Collected data:
----------

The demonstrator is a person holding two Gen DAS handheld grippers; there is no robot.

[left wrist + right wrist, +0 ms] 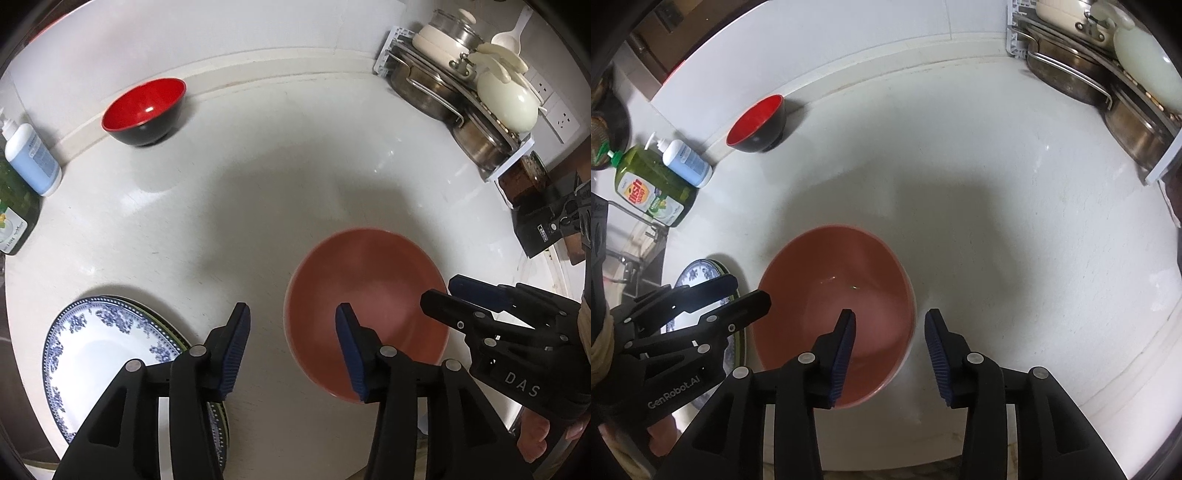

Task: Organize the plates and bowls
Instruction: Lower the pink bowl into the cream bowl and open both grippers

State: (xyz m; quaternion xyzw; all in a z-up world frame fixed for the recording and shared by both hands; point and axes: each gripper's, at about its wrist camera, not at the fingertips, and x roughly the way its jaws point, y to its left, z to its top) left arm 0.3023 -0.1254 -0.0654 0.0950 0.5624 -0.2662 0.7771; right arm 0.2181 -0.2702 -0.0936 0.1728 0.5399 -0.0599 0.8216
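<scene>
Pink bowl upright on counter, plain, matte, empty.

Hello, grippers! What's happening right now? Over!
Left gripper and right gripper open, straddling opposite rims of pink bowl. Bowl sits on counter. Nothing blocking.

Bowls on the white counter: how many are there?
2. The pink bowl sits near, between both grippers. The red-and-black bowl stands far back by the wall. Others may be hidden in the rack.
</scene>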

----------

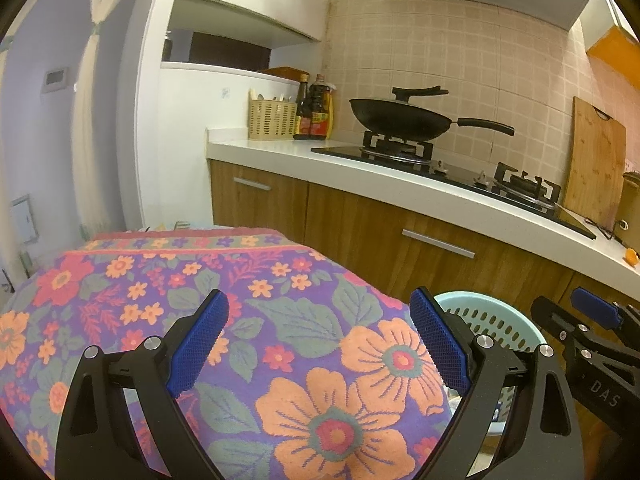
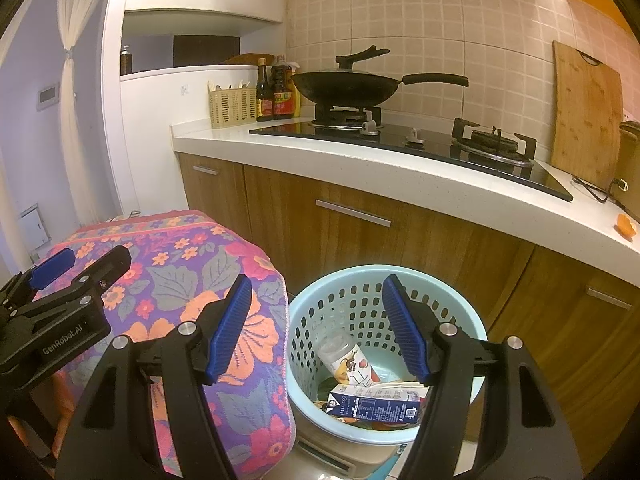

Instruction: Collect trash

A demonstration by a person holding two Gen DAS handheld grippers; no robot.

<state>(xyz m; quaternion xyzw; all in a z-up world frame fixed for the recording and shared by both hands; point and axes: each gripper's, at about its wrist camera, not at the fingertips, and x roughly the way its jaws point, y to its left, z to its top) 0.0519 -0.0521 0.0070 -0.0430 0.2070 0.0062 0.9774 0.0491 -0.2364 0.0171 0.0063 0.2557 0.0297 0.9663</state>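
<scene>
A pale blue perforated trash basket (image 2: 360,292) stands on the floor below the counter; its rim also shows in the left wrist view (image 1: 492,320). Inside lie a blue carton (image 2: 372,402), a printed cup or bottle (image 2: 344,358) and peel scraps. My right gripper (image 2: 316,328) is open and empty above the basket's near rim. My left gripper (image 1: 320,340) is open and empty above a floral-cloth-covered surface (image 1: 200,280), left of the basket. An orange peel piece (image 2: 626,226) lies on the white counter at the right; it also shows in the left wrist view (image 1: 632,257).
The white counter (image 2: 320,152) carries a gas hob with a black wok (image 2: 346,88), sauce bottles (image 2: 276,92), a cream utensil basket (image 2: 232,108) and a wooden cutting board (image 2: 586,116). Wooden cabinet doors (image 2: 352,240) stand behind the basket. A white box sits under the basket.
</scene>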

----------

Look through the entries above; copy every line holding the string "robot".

▶ _EXERCISE RESULT_:
The demonstrator is a person holding two Gen DAS handheld grippers; there is no robot.
A demonstration by a person holding two Gen DAS handheld grippers; no robot.

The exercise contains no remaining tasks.